--- TASK DIRECTIONS ---
One exact copy of the listing, minus the images, is the required answer.

Content starts

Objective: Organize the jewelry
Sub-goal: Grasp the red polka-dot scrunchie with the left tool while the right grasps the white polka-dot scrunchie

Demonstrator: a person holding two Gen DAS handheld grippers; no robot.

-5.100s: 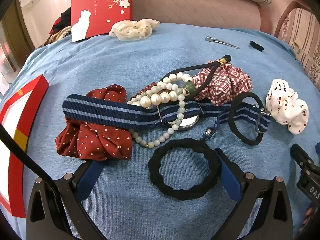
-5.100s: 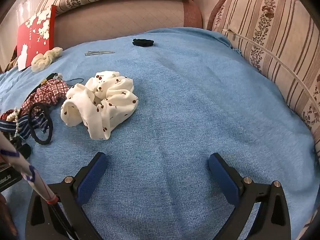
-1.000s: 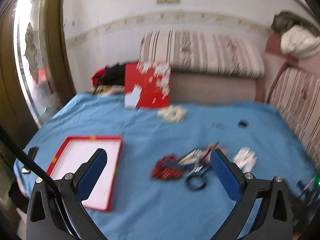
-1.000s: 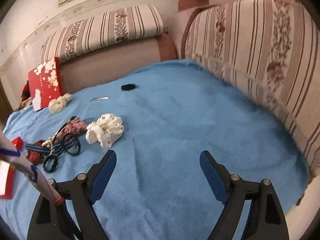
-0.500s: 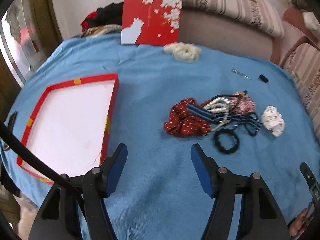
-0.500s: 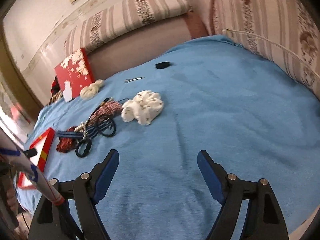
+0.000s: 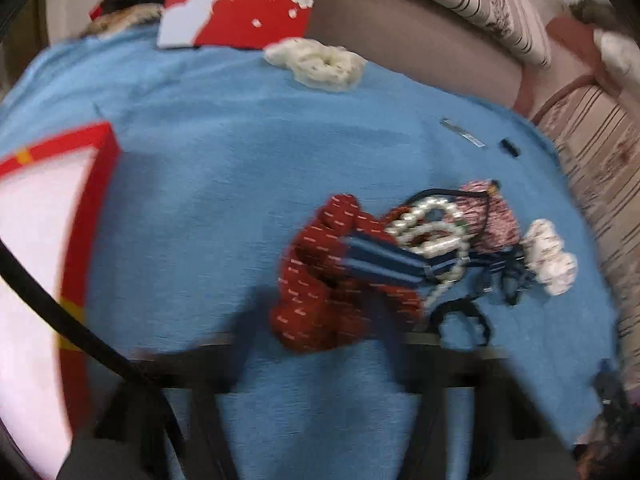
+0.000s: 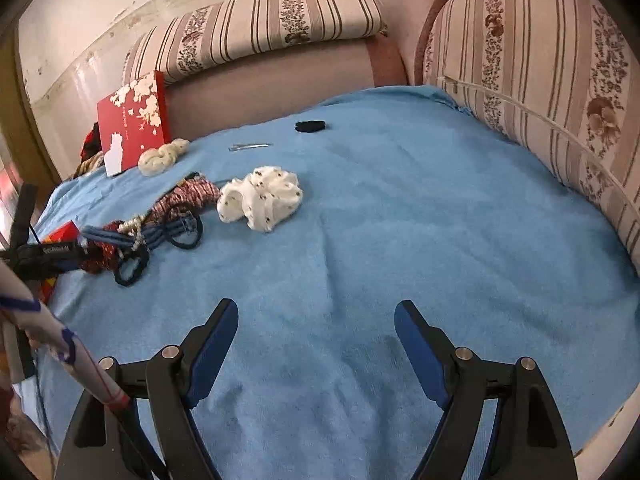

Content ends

--- RESPONSE AREA ---
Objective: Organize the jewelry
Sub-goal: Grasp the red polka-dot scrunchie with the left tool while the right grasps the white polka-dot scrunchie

Demonstrator: a person holding two Gen DAS handheld grippers; no robot.

-5.100s: 
-5.100s: 
-1.000s: 
-1.000s: 
-0.500s: 
-0.500s: 
+0.000s: 
+0.000s: 

The answer was written out completely.